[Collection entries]
....

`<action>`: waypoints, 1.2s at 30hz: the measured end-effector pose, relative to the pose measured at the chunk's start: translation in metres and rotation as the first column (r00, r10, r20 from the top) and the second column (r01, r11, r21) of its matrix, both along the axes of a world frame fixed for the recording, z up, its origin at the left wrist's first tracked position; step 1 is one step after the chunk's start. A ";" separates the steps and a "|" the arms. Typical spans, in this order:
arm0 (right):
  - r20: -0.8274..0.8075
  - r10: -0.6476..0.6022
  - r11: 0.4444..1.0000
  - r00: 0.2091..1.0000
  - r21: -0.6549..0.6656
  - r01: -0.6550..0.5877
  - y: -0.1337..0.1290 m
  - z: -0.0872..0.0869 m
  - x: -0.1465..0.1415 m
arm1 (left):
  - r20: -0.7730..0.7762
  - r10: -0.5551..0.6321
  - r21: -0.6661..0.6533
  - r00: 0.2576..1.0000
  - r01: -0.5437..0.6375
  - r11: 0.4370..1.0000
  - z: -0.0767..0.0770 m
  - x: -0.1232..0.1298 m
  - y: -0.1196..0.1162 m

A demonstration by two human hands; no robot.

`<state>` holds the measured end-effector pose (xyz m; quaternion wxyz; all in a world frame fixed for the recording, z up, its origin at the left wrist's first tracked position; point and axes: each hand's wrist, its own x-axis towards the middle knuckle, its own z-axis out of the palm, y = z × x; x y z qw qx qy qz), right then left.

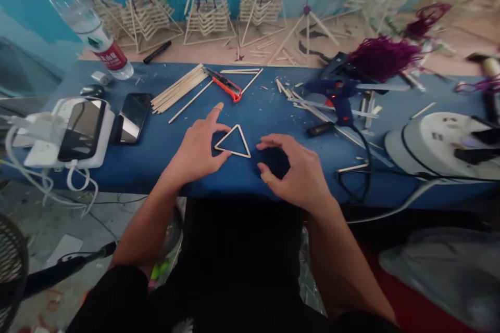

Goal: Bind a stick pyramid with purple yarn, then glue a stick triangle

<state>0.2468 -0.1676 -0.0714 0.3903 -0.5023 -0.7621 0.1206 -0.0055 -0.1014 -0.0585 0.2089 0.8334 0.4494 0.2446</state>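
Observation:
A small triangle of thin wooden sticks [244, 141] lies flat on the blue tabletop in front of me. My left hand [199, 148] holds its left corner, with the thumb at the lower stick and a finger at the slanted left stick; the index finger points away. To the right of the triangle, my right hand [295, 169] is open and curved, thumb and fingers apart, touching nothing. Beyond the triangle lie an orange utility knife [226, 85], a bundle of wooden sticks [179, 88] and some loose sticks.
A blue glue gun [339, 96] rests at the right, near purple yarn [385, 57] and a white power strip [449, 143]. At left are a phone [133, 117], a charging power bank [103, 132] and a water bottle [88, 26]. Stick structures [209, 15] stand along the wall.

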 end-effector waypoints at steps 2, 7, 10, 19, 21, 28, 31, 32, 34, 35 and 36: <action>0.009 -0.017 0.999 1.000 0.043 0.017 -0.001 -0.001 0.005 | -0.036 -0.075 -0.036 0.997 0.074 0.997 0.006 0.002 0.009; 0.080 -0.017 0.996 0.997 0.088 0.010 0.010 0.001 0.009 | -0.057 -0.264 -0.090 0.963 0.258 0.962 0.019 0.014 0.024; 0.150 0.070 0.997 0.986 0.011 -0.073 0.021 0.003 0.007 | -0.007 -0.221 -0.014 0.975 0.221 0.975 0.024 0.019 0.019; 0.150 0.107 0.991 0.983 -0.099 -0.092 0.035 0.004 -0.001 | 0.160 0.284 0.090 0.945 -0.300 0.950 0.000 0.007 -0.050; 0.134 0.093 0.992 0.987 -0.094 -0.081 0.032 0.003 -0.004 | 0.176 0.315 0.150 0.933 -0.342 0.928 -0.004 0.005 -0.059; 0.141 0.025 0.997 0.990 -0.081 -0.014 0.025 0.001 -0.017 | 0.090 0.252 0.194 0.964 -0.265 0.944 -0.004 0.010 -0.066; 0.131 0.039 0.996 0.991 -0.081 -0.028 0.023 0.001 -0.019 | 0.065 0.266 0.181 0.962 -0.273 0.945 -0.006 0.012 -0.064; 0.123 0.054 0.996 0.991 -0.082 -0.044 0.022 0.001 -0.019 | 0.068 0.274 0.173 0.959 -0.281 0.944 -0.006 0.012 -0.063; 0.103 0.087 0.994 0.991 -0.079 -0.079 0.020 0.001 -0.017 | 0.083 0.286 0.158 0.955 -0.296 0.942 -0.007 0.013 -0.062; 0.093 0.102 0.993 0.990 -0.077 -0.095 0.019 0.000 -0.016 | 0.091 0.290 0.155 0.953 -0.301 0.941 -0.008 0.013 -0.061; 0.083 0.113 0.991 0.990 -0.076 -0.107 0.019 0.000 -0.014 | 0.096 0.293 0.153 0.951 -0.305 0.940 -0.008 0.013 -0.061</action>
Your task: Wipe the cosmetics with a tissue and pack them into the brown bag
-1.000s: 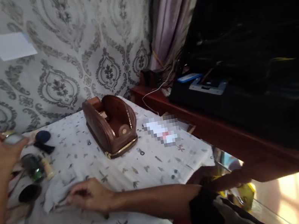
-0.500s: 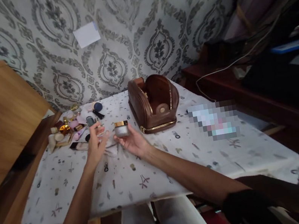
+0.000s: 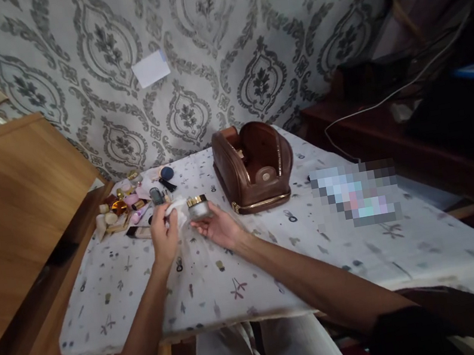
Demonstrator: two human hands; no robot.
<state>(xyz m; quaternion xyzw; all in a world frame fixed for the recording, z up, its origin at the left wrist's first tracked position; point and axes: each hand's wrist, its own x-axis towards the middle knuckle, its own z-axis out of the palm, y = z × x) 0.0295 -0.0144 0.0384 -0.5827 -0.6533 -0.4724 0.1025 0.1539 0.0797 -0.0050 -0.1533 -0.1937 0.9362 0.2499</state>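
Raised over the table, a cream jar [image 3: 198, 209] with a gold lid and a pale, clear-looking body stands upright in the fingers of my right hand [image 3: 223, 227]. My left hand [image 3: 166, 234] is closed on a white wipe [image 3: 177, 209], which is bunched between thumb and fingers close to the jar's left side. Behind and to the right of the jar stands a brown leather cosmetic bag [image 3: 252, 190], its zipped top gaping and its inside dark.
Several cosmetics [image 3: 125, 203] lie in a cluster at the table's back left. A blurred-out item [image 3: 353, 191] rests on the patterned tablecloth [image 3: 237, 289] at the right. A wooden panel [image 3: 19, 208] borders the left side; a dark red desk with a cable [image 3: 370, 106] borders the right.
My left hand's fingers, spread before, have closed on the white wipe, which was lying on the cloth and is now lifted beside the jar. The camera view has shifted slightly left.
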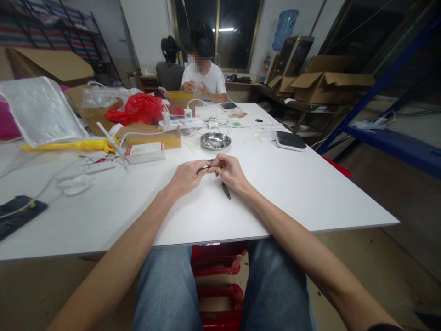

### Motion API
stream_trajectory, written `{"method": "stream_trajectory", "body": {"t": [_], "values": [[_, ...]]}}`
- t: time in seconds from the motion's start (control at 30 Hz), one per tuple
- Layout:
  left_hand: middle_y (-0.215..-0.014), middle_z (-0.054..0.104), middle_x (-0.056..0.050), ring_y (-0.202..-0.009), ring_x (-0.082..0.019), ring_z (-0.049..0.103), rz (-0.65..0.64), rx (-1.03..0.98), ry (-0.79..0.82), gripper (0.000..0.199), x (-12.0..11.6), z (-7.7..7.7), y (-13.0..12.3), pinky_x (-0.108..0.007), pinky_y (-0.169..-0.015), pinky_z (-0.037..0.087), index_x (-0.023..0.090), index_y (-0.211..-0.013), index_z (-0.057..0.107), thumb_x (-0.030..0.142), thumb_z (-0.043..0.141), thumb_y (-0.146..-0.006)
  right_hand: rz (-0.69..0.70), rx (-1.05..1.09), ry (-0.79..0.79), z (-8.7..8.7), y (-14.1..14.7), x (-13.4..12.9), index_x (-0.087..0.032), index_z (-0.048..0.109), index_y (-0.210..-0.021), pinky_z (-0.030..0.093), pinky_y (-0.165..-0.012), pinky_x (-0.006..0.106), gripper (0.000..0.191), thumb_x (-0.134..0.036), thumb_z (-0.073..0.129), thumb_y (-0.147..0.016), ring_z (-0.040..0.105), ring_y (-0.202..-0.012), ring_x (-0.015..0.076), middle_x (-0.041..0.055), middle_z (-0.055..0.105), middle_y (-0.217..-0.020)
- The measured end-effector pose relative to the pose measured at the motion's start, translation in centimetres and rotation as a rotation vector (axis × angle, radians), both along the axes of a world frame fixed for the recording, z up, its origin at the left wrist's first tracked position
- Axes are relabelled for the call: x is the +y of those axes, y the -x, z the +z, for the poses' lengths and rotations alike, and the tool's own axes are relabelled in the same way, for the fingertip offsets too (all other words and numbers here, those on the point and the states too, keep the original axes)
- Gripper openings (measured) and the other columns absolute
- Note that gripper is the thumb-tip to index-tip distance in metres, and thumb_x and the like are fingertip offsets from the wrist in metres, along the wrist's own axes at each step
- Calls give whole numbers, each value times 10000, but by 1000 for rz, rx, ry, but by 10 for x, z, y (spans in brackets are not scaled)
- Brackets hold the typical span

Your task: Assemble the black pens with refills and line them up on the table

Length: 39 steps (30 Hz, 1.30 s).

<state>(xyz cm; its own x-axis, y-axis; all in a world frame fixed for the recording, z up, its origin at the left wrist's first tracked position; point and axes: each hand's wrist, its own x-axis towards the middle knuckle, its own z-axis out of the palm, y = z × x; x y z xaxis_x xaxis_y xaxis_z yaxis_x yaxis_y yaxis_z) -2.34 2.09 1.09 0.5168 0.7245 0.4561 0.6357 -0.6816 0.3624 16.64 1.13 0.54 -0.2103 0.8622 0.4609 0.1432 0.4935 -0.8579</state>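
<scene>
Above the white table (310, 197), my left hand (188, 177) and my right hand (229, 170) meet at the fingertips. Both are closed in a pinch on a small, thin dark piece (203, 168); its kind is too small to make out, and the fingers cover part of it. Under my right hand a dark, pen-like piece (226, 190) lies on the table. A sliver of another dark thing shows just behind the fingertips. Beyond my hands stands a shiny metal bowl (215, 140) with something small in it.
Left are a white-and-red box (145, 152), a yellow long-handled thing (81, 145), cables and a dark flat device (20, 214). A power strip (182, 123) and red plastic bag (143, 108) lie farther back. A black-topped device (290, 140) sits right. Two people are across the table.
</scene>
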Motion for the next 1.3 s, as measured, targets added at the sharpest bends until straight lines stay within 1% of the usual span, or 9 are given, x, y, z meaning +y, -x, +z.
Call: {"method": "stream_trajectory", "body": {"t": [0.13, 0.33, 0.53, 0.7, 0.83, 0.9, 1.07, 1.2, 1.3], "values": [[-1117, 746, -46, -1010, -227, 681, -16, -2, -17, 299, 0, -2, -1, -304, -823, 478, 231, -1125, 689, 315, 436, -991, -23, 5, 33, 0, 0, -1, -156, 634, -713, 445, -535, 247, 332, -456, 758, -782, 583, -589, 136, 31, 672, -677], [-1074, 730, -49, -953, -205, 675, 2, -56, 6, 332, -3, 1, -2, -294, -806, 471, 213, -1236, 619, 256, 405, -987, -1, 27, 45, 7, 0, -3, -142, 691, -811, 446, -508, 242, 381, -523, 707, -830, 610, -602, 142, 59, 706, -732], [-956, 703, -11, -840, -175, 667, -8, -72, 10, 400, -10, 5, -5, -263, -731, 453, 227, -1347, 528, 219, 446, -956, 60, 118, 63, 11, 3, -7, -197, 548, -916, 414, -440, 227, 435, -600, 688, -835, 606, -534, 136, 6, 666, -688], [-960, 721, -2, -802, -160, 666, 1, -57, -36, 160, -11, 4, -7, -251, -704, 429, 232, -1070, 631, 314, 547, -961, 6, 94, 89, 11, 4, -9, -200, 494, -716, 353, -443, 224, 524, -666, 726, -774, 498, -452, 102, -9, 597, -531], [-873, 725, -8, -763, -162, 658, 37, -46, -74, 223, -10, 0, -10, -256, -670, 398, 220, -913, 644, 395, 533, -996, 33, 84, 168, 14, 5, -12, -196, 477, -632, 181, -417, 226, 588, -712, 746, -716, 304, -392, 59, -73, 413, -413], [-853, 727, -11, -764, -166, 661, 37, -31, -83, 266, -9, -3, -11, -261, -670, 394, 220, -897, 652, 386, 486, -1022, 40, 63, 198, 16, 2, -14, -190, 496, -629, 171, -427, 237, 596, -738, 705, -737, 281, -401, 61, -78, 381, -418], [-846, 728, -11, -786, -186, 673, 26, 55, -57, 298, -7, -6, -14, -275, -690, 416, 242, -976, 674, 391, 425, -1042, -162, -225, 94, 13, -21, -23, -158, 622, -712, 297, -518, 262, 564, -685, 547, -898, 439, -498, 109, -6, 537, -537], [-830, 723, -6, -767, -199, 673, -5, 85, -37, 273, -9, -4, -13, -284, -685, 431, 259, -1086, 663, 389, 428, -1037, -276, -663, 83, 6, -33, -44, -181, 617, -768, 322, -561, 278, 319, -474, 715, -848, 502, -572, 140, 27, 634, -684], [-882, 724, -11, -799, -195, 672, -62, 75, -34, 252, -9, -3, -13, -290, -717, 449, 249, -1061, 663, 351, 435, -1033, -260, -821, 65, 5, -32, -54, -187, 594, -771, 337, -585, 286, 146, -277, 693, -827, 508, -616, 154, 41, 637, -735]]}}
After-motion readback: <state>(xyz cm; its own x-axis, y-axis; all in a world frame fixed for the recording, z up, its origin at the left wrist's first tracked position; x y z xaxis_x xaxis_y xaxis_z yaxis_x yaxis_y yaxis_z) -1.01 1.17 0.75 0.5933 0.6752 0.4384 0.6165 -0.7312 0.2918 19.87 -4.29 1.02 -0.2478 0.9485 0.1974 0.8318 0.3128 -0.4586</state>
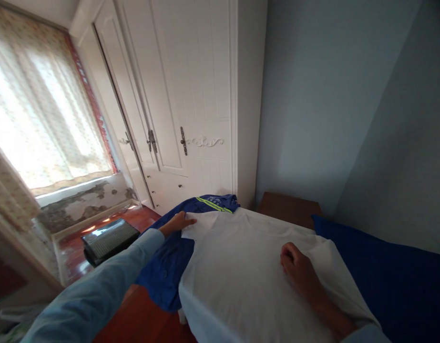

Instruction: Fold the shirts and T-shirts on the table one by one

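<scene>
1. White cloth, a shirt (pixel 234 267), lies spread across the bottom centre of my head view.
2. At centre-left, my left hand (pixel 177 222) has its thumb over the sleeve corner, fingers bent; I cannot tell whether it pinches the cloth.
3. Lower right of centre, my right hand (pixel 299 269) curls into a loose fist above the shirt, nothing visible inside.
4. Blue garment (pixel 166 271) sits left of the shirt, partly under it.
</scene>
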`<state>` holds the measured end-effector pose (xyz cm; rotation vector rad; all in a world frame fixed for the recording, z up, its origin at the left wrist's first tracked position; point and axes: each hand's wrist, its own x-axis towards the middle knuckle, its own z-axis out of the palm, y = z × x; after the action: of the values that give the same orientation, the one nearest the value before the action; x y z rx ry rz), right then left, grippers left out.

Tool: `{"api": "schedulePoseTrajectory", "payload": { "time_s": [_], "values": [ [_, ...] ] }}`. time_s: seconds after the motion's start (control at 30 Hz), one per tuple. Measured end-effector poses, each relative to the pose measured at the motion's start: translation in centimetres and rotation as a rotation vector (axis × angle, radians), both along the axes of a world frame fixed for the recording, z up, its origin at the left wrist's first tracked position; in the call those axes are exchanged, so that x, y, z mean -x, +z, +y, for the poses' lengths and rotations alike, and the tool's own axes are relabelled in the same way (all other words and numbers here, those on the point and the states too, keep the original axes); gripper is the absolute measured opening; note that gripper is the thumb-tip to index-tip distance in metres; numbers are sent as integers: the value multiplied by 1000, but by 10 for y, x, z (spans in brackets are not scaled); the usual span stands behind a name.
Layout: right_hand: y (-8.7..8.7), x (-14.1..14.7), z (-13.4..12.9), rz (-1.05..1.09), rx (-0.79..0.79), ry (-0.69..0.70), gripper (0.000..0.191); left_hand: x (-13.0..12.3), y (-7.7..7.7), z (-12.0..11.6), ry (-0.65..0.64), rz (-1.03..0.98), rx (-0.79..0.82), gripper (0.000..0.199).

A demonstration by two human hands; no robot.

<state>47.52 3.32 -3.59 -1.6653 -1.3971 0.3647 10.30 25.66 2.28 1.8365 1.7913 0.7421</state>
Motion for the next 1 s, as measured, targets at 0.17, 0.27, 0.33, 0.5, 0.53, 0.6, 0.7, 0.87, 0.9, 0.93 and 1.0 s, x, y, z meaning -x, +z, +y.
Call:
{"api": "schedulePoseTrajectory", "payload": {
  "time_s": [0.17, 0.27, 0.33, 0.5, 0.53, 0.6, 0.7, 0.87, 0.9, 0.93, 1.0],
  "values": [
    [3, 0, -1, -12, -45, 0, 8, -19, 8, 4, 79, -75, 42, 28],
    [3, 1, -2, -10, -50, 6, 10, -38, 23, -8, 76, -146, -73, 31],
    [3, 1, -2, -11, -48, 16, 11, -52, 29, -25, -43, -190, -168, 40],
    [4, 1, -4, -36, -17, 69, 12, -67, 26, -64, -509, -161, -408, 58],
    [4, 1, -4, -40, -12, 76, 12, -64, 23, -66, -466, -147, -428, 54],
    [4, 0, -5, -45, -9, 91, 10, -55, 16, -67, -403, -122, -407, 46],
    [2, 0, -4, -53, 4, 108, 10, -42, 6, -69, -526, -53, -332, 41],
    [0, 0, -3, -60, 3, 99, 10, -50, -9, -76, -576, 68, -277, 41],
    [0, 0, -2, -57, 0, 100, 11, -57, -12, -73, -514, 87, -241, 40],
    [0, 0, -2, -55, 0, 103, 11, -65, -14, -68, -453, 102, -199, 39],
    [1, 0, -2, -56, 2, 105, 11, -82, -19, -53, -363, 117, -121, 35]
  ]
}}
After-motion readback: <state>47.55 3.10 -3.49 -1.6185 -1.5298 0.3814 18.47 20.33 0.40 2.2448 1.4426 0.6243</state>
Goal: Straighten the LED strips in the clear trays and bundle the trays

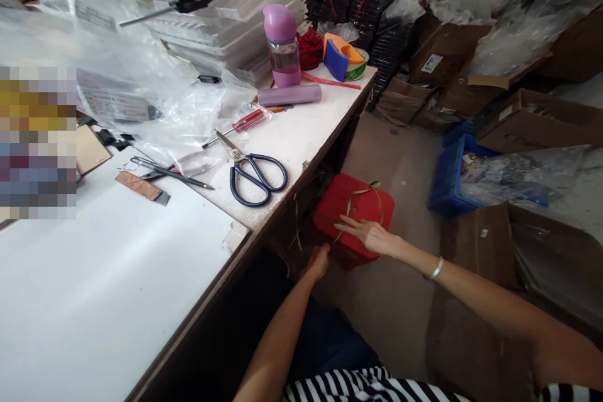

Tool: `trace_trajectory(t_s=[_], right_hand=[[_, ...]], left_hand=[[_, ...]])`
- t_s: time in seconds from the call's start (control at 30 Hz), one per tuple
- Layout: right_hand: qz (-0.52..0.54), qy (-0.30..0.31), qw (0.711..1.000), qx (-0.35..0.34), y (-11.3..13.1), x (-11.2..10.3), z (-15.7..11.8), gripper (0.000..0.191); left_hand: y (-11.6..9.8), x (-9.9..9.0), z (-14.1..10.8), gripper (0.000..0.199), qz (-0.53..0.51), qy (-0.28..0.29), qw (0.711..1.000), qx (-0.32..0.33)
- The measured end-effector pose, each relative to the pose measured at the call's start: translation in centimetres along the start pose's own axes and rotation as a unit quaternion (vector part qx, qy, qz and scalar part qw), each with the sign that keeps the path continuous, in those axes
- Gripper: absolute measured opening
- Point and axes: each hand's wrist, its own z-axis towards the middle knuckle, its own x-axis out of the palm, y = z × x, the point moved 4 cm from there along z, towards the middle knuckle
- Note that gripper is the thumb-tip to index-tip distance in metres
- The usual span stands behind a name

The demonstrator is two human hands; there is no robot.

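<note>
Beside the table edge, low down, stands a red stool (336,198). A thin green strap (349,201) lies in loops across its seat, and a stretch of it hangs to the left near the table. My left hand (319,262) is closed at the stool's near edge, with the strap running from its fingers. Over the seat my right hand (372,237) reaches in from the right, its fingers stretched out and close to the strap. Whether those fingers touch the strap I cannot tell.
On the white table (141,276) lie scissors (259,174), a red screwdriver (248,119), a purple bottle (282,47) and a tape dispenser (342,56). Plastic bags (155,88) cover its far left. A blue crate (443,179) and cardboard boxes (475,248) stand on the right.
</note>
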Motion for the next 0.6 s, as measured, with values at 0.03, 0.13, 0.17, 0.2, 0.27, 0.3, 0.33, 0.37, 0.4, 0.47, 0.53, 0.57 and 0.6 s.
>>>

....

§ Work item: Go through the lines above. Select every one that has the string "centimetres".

§ Your solution:
- The measured end-effector pose relative to the pose measured at the motion's start, translation in centimetres and rotation as a rotation vector (axis × angle, radians), both along the axes of a world frame fixed for the recording, z up, its origin at the left wrist's first tracked position
Tool: `{"api": "schedulePoseTrajectory", "payload": { "time_s": [_], "values": [ [_, ...] ] }}`. time_s: seconds after the motion's start (control at 30 Hz), one per tuple. Measured end-effector poses, each relative to the pose measured at the motion's start: translation in centimetres and rotation as a rotation vector (axis × angle, radians), both along the axes of a world frame fixed for the recording, z up, its origin at the left wrist's first tracked position; in the call those axes are exchanged, so that x, y, z mean -x, +z, +y, for the poses' lengths and rotations alike, and the tool's own axes are relabelled in the same way (all other words and numbers here, those on the point and the states too, keep the original axes); gripper is the absolute measured opening; note that gripper is the thumb-tip to index-tip distance in metres; numbers are sent as integers: the value multiplied by 1000, but by 10 for y, x, z (spans in brackets are not scaled); the usual span stands behind a name.
- The measured end-effector pose, each relative to the pose measured at the call's start: translation in centimetres along the start pose's own axes and rotation as a unit quaternion (vector part qx, qy, qz and scalar part qw), each with the sign that keeps the path continuous, in those axes

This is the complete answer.